**Task to carry out:**
Given the records below, pull every line with the word "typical" into the answer.
Start of Provided data
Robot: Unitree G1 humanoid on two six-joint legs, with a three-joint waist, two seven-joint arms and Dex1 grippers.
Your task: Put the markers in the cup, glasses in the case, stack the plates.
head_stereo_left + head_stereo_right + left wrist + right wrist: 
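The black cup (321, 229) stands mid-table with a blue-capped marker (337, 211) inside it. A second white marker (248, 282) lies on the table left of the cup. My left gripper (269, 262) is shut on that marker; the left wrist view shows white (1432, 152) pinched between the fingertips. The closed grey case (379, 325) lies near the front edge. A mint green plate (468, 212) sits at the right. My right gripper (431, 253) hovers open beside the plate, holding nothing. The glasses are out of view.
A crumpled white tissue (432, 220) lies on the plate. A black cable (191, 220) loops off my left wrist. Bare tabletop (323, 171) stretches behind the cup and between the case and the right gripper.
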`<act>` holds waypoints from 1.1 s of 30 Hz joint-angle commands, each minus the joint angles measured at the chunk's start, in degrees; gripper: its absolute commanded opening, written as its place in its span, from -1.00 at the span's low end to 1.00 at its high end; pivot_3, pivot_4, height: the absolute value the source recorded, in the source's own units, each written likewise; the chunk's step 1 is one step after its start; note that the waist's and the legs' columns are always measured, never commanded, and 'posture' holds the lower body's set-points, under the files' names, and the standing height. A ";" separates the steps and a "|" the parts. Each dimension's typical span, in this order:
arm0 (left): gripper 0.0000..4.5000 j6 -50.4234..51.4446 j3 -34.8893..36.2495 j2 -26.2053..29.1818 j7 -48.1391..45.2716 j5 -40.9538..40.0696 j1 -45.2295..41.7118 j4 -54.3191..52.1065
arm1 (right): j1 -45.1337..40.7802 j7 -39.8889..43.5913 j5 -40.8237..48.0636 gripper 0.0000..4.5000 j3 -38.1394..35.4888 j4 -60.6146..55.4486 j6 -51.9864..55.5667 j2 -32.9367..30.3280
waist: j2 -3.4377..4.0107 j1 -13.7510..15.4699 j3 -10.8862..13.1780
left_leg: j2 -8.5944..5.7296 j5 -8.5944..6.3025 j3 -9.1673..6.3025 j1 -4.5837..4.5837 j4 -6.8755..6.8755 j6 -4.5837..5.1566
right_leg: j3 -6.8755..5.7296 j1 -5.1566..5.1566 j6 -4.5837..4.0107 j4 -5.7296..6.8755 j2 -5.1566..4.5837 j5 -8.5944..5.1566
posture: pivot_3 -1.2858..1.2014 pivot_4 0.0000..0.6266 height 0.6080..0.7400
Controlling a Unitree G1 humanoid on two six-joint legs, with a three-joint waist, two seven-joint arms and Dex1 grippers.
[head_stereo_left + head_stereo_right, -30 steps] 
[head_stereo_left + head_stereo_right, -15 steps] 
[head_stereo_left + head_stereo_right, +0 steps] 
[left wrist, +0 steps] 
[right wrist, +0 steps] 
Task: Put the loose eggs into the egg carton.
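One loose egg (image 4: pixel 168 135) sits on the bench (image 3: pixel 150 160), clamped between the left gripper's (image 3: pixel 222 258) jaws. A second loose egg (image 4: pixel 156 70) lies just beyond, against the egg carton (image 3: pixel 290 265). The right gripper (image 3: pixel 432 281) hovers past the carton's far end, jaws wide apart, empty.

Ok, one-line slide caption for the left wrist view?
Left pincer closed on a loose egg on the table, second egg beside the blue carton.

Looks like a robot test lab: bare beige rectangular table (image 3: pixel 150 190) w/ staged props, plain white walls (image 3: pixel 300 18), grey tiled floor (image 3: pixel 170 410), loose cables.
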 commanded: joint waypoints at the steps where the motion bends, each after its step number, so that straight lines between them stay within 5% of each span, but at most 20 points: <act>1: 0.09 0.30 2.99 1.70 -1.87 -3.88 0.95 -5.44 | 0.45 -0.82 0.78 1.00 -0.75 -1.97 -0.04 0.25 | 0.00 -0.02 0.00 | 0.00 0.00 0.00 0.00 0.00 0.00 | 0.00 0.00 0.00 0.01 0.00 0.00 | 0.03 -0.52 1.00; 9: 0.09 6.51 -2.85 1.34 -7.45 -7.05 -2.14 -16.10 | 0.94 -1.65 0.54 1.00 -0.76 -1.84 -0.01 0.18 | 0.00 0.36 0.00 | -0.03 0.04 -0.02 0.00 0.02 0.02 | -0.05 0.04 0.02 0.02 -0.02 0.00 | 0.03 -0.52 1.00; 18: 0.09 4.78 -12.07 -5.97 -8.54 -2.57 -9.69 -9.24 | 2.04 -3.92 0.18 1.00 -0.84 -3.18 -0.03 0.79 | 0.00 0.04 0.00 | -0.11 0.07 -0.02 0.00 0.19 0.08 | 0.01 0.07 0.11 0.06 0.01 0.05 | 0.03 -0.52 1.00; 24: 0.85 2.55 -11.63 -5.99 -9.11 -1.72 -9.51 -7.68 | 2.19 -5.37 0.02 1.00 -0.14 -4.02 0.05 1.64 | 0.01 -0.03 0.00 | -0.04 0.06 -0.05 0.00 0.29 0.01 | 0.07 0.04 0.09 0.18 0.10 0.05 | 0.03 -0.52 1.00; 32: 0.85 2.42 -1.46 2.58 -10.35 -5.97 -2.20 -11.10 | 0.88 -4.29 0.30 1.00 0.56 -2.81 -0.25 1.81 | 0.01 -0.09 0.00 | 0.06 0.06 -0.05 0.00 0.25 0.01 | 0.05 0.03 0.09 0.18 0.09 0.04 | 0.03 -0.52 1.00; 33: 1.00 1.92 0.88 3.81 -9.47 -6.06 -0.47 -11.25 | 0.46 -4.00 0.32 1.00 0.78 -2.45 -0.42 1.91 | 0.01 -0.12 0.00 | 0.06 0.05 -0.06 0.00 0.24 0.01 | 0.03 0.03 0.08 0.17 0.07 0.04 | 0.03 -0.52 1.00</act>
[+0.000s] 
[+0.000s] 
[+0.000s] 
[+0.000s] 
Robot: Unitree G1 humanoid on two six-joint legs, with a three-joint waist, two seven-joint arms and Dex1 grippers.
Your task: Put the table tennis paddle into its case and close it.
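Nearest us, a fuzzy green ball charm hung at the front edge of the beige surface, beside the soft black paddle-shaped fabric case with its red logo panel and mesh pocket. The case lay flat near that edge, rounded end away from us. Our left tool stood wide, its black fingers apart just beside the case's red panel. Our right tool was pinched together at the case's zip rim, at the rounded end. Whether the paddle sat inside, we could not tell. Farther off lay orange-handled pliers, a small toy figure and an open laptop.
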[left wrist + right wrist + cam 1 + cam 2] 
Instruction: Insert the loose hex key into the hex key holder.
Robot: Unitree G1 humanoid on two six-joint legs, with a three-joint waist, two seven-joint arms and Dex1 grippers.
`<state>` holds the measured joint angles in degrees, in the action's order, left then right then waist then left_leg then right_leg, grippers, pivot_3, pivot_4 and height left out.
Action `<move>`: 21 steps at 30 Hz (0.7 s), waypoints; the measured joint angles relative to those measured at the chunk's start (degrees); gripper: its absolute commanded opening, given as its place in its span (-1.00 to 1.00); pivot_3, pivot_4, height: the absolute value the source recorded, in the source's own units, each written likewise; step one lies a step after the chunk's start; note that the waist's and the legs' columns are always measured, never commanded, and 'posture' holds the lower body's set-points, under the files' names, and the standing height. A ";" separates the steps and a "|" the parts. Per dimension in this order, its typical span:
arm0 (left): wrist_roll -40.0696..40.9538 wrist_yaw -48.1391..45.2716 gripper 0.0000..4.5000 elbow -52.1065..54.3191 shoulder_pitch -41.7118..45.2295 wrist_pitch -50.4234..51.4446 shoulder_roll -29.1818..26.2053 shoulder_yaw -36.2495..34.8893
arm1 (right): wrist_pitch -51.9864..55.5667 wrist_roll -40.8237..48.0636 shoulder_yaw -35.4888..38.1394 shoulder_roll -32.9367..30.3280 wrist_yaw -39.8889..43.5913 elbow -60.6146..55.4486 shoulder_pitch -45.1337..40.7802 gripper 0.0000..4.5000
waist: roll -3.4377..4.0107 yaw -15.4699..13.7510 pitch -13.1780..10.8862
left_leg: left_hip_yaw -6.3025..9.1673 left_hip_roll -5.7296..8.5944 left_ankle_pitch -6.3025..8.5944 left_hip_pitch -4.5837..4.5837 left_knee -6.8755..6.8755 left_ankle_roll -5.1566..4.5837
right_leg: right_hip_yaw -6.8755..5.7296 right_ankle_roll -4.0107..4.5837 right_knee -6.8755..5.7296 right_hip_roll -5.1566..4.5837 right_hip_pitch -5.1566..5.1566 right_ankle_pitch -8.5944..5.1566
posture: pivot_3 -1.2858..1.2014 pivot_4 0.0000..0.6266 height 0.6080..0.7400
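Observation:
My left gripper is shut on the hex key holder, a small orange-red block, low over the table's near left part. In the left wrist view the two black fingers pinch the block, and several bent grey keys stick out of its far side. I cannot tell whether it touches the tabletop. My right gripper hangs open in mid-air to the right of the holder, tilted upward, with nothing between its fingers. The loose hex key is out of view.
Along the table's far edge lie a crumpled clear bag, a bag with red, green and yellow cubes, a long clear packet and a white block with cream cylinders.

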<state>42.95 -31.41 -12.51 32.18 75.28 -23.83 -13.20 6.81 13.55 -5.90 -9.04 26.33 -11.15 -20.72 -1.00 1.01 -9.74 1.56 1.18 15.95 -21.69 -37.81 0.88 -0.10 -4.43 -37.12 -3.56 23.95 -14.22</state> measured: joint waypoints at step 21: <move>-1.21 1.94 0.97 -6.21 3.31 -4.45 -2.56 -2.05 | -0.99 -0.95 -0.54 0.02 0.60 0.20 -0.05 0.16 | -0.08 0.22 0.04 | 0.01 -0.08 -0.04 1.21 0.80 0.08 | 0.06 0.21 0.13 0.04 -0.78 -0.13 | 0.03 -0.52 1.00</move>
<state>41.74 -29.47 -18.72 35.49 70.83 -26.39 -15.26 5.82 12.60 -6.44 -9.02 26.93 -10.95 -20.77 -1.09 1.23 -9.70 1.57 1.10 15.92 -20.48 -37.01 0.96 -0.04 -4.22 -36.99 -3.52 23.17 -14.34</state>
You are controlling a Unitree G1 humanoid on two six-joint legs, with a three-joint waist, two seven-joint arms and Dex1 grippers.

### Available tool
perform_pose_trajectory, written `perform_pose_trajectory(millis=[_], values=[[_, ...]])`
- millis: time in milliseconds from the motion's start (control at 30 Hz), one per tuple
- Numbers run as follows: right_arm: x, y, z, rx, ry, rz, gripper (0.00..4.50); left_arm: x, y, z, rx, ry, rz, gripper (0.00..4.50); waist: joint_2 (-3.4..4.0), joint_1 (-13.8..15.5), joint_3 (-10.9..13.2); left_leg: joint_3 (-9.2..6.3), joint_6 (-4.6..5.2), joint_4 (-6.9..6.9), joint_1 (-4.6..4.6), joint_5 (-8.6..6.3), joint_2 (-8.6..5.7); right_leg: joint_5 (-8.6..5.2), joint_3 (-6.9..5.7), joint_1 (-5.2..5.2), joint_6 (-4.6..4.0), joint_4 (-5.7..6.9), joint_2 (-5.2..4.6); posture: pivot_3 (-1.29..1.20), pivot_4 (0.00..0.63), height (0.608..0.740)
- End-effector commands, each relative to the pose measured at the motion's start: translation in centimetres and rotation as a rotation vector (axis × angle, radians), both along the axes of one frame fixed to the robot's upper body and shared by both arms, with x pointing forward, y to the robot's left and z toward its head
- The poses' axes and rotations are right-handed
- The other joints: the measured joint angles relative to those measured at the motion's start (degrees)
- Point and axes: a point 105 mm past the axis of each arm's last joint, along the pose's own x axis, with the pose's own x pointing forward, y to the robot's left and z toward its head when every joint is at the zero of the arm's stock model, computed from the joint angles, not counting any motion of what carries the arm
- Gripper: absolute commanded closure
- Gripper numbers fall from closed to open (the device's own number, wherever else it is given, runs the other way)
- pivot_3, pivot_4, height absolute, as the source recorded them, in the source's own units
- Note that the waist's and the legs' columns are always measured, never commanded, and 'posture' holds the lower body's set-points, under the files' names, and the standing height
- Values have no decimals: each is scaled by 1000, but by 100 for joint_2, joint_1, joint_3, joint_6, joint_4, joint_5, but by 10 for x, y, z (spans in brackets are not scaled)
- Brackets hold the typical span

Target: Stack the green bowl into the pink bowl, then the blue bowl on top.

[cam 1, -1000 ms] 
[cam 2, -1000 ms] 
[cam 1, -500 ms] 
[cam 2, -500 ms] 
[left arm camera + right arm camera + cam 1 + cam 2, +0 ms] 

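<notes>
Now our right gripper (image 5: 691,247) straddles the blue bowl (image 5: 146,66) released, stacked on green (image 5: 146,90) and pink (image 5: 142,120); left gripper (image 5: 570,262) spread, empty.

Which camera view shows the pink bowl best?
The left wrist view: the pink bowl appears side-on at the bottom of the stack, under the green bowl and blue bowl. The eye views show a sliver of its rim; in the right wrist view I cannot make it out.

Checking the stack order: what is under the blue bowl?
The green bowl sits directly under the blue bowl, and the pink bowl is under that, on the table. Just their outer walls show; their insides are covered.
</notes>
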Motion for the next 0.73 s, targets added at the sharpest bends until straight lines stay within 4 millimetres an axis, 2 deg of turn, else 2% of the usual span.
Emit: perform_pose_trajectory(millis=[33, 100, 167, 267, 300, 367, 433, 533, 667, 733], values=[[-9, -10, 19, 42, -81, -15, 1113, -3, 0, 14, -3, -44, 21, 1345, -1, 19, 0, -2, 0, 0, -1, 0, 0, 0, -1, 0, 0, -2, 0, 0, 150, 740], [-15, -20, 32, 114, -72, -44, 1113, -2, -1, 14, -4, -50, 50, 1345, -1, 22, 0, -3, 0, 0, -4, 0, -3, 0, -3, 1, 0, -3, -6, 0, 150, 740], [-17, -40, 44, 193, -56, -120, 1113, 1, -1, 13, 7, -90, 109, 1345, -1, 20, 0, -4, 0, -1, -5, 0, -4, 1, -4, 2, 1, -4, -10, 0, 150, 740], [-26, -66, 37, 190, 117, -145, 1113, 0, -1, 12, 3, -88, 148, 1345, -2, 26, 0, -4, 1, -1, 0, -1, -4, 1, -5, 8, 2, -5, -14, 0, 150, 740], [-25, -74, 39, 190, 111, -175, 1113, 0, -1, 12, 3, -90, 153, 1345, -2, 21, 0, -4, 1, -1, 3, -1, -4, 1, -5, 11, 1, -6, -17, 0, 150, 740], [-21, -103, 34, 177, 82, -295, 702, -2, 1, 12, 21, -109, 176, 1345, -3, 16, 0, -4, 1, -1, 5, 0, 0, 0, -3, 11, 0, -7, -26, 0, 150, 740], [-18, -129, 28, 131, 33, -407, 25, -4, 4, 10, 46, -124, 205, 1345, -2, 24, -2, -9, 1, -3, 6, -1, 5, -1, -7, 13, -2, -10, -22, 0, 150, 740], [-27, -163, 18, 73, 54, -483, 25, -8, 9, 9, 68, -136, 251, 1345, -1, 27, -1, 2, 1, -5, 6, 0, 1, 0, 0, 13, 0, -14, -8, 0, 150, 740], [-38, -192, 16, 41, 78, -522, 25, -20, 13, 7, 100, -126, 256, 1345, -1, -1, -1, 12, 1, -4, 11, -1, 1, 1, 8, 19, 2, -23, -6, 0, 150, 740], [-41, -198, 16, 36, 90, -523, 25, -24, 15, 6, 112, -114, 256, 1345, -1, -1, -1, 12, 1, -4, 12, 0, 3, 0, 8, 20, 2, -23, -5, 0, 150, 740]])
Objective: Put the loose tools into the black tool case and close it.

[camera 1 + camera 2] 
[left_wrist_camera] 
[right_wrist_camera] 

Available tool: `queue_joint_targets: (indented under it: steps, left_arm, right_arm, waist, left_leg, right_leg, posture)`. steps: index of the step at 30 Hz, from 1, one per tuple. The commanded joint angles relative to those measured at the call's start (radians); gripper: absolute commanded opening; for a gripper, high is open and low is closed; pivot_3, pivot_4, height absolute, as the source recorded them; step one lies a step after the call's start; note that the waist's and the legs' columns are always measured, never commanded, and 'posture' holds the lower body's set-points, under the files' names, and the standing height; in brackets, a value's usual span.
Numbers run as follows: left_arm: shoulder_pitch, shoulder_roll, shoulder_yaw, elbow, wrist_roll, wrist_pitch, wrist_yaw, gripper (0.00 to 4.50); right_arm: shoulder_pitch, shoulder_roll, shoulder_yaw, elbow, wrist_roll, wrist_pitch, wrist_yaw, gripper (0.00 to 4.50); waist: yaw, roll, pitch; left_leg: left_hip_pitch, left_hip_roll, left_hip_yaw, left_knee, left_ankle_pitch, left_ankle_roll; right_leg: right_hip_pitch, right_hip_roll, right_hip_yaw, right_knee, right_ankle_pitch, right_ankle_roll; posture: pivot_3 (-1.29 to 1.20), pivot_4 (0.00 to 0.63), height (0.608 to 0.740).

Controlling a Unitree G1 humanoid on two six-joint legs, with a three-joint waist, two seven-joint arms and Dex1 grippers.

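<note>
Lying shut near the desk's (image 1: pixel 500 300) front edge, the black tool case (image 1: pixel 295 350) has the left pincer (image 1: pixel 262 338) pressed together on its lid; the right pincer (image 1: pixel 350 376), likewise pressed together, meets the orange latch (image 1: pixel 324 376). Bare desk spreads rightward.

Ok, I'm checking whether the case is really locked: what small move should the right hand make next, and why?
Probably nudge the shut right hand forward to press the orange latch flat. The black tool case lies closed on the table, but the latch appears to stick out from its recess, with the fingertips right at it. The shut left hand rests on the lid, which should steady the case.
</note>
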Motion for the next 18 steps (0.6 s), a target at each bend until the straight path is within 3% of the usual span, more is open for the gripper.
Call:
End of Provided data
**Exercise output:**
`<act>` holds waypoints from 1.1 s of 30 Hz joint-angle commands, each minus the joint angles measured at the chunk's start, in degrees; gripper: its absolute commanded opening, written as its place in its span, from -1.00 at the span's low end to 1.00 at its high end; pivot_3, pivot_4, height: the absolute value the source recorded, in the source's own units, each written likewise; the chunk's step 1 is one step after its start; note that the waist's and the legs' columns are always measured, never commanded, and 'posture' holds the lower body's set-points, under the files' names, and the standing height. A ";" separates the steps and a "|" the parts. Each dimension's typical span, in this order:
Action `<move>`: 21 steps at 30 Hz (0.7 s), waypoints; the measured joint angles relative to those measured at the chunk's start (degrees); gripper: its absolute commanded opening, given as its place in its span (-1.00 to 1.00); pivot_3, pivot_4, height: the absolute value the source recorded, in the source's own units, each written likewise; step one lies a step after the chunk's start; note that the waist's and the legs' columns are always measured, never commanded, and 'posture' holds the lower body's set-points, under the files' names, and the standing height. A ";" separates the steps and a "|" the parts. Per dimension in this order, its typical span:
- Brackets hold the typical span

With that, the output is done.